Electric mesh helps to improve functionality of damaged hearts
A research team has developed an electric mesh that wraps around the heart to deliver electrical impulses, an advance that could help in the treatment of arrhythmias.

The team was led by researchers at Beth Israel Deaconess Medical Center (BIDMC) and Seoul National University and their work, published in Science Translational Medicine, is said to point to a potential new way of improving heart function and arrhythmias by compensating for damaged cardiac muscle and enabling living heart muscle to work more efficiently.
Under normal conditions, the heart pumps blood throughout the body through a series of coordinated contractions maintained by an electrical conduction system. With the development of heart failure - when weakened heart muscle damages the heart's pumping mechanism - this electrical conduction system can also be damaged.

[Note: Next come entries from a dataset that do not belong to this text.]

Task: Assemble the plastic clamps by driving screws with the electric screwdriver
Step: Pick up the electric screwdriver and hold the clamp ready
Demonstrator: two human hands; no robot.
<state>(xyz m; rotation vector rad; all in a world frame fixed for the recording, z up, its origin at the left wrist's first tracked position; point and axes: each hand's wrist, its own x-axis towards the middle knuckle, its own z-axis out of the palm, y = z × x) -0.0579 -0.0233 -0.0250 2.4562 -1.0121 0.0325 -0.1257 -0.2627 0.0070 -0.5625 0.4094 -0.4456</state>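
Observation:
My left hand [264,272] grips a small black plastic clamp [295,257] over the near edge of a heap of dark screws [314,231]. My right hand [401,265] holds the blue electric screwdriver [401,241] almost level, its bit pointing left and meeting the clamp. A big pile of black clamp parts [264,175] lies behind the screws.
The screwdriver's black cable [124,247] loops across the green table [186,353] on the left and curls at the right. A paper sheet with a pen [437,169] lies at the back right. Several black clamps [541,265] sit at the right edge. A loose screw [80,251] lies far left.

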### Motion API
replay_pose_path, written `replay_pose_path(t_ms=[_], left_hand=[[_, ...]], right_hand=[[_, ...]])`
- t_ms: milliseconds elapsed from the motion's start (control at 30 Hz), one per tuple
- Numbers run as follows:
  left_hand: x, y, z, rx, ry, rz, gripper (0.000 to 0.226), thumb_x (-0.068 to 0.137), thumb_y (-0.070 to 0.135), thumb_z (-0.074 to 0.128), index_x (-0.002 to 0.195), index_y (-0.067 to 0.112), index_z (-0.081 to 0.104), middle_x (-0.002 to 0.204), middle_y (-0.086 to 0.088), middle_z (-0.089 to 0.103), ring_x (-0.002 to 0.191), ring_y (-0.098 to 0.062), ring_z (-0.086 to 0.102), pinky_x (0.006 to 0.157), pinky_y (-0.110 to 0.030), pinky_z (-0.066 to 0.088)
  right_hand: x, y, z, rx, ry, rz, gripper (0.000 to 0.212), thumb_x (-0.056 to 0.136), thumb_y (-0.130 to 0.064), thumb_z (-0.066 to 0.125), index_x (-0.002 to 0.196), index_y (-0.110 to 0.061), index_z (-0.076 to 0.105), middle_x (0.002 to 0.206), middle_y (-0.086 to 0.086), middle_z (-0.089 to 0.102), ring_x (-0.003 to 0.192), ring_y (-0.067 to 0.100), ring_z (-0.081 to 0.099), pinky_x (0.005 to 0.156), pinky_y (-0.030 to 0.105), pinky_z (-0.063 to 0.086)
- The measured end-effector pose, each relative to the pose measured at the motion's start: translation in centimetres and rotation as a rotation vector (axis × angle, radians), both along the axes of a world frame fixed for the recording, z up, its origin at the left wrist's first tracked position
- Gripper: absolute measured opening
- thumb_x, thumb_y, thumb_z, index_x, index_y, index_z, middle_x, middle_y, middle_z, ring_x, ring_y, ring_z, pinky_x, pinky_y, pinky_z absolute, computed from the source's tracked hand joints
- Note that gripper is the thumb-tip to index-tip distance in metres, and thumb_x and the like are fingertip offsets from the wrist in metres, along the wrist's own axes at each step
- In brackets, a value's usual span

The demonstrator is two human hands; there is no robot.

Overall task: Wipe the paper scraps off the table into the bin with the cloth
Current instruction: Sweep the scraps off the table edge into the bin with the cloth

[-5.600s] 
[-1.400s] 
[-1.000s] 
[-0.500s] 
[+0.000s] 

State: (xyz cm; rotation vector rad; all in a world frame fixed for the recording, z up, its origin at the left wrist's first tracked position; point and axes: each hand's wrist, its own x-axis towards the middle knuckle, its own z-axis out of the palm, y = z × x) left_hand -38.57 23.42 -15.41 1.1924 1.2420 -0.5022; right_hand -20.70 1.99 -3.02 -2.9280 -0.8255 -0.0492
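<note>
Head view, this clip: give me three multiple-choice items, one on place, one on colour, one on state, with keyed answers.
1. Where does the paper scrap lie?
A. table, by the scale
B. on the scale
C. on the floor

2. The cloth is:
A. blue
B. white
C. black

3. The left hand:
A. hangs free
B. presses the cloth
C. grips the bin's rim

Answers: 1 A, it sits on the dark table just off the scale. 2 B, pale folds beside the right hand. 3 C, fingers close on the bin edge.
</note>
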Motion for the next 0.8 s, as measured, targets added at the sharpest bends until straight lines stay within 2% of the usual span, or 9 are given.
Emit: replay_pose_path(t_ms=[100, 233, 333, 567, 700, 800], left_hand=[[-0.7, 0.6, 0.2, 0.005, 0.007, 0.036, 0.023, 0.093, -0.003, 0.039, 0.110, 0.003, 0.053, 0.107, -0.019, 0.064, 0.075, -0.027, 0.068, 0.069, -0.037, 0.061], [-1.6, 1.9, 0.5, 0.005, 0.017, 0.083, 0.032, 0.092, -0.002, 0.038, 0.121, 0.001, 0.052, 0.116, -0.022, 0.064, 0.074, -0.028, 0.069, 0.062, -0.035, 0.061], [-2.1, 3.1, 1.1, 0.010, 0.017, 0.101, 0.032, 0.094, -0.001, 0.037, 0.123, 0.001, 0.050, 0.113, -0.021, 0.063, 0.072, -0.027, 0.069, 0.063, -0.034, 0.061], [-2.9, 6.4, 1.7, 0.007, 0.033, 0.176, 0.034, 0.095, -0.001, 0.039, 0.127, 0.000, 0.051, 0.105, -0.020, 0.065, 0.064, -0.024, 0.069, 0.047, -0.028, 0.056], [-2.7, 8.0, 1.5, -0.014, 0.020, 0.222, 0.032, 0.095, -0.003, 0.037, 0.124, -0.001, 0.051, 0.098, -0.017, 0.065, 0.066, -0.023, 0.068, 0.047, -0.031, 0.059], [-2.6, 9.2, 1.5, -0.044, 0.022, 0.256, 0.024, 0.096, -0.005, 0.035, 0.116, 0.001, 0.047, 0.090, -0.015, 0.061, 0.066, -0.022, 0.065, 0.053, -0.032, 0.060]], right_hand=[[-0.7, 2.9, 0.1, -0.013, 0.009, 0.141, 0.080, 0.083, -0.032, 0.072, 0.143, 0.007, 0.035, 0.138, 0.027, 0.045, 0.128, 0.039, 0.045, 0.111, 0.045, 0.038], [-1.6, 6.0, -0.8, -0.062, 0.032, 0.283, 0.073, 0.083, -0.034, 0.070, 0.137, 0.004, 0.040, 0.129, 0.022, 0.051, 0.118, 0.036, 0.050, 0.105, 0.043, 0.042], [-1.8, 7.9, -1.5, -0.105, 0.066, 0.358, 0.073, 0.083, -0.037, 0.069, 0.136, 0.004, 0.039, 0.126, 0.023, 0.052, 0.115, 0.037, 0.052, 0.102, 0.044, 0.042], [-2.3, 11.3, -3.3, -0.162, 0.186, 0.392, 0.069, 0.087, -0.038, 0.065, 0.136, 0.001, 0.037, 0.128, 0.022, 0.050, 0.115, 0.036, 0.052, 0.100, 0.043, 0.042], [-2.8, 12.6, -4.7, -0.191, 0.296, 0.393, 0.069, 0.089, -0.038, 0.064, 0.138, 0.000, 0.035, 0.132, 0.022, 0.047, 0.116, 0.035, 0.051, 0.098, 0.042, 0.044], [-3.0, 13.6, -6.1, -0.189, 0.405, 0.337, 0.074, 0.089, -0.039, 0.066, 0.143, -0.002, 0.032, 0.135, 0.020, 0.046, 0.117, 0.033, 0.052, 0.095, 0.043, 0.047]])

"Some patients with heart failure are treated with resynchronization therapy, in which three small electrodes are implanted through a pacemaker to keep the heart contracting co-ordinately," said corresponding author Hye Jin Hwang, MD, PhD, a researcher in the Division of Cardiovascular Medicine in BIDMC's CardioVascular Institute. "But pacemakers deliver electrical stimulation only at specific places in the heart and do not provide comprehensive coverage of the entire organ, as the heart's own cardiac electrical conduction system does."